In Sofia Coppola’s devastating portrait of one of the most famous couple's in history, Priscilla exists in the shadow of a love that is as intoxicating as it is isolating. Swept into Elvis' world as a teenager, what first seems like a dream scenario is actually a story of loneliness, in which her sense of self slowly slips away at the pursuit of being everything he needs.

 

Tashi Duncan, Challengers

Tashi reframes the sad girl trope entirely. She’s in control in how she navigates love and power. And yet, beneath that precision is  something unresolved, and a deep unhappiness. Even when you think you’re orchestrating the game, love can still destabilise you.

 

Lucy Harmon, Stealing Beauty

Lucy arrives in Italy carrying both grief and romantic curiosity. And through her romantic entanglements she makes several discoveries — about herself and her own desires, but also the complicated weight of first love. Sadness threads through her experiences, even against the picturesque Italian landscapes in which she finds herself.

 

Isabelle, The Dreamers

Isabelle navigates love with a heady intensity. Her relationships are charged and all-consuming, revealing how infatuation can be both intoxicating and isolating. Isabelle’s sadness comes from the collision of desire and reality — the awareness that some passions, no matter how vivid, are fleeting.

 

Marie Antoinette, Marie Antoinette

Another Sofia Coppola masterpiece (are we sensing a theme here?).
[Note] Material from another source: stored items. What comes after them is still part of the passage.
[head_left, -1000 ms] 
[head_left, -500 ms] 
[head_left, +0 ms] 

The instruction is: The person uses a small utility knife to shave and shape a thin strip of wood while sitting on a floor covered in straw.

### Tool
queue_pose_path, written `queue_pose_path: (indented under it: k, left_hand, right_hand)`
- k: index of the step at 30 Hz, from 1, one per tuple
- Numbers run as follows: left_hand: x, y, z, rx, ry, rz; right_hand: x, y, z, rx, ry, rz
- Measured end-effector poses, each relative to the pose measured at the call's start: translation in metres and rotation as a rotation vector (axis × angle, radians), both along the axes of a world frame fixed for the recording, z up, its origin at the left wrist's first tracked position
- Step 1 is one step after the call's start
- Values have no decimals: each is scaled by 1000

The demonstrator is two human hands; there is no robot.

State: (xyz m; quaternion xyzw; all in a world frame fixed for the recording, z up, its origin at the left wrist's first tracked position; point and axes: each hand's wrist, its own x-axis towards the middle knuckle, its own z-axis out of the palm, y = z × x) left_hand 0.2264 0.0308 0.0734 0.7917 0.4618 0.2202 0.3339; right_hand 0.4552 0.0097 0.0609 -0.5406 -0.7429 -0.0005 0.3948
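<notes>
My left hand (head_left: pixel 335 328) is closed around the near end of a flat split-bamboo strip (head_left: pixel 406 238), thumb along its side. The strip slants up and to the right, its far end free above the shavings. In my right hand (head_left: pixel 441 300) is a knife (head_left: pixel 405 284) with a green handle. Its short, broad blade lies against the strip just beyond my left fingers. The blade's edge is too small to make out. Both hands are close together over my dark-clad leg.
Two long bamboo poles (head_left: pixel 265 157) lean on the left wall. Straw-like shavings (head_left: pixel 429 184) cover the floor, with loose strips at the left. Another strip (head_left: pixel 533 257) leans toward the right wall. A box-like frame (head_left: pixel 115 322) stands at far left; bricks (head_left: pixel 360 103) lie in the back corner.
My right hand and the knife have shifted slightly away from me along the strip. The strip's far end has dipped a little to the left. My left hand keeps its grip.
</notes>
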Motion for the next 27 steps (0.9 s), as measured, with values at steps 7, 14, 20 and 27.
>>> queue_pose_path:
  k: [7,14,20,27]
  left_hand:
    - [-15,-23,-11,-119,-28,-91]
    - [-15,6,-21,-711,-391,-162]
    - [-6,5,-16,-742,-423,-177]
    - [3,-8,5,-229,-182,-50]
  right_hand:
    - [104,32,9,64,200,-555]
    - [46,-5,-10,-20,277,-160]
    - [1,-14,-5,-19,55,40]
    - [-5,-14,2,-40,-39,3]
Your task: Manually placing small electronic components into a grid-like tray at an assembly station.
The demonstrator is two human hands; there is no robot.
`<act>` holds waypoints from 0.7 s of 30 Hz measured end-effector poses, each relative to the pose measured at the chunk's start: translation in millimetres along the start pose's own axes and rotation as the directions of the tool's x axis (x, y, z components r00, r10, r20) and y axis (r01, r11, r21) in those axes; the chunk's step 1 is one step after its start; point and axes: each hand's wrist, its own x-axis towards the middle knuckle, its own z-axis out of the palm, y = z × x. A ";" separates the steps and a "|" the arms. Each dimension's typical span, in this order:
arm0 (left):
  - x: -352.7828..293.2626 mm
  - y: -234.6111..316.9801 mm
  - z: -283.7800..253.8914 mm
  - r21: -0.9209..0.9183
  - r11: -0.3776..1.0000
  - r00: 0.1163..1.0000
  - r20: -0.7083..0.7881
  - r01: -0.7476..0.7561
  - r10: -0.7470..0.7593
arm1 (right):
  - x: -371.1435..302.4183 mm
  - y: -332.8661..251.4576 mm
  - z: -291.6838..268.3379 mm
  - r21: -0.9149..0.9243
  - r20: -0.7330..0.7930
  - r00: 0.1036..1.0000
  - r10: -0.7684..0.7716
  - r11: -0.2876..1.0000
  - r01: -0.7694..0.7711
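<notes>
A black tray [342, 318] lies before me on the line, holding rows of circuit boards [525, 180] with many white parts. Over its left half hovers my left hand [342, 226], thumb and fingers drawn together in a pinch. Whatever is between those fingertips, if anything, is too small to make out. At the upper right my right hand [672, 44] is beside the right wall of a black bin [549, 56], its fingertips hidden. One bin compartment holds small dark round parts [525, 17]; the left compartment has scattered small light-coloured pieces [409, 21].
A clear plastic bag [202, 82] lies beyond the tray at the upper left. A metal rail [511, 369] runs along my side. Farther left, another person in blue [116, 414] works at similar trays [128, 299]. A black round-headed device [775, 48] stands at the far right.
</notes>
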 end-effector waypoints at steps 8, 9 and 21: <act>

The French public might have had a (somewhat accurate) idea of Marie Antoinette as a woman of excess, but in this film, we see her for what she really is: a young girl displaced. Her marriage is distant, her desires unmet, and her attempts at pleasure are nothing more than temporary distractions from a deeper loneliness. Love, in her world, is elusive.

 

Monica, Love and Basketball

Monica loves with the same intensity she brings to basketball. She’s focused, driven, and all-in, which makes her relationship with Quincy feel both inevitable, and frustrating to watch. Their connection is shaped by the push and pull of two people trying to choose themselves without losing each other. And then, even when she’s heartbroken, she keeps going. She chooses her career, her goals, and her sense of self, showing that love isn’t always the thing that wins in the end.

 

Marianne, Portrait of a Lady on Fire

Marianne falls in love with Héloïse in a way that is intense and consuming, even though they both know it can’t last. The film captures the ache of knowing what you want most is also out of reach. Marianne’s sadness comes from understanding the cost of love — and feeling it deeply, even when there is no future to hold onto.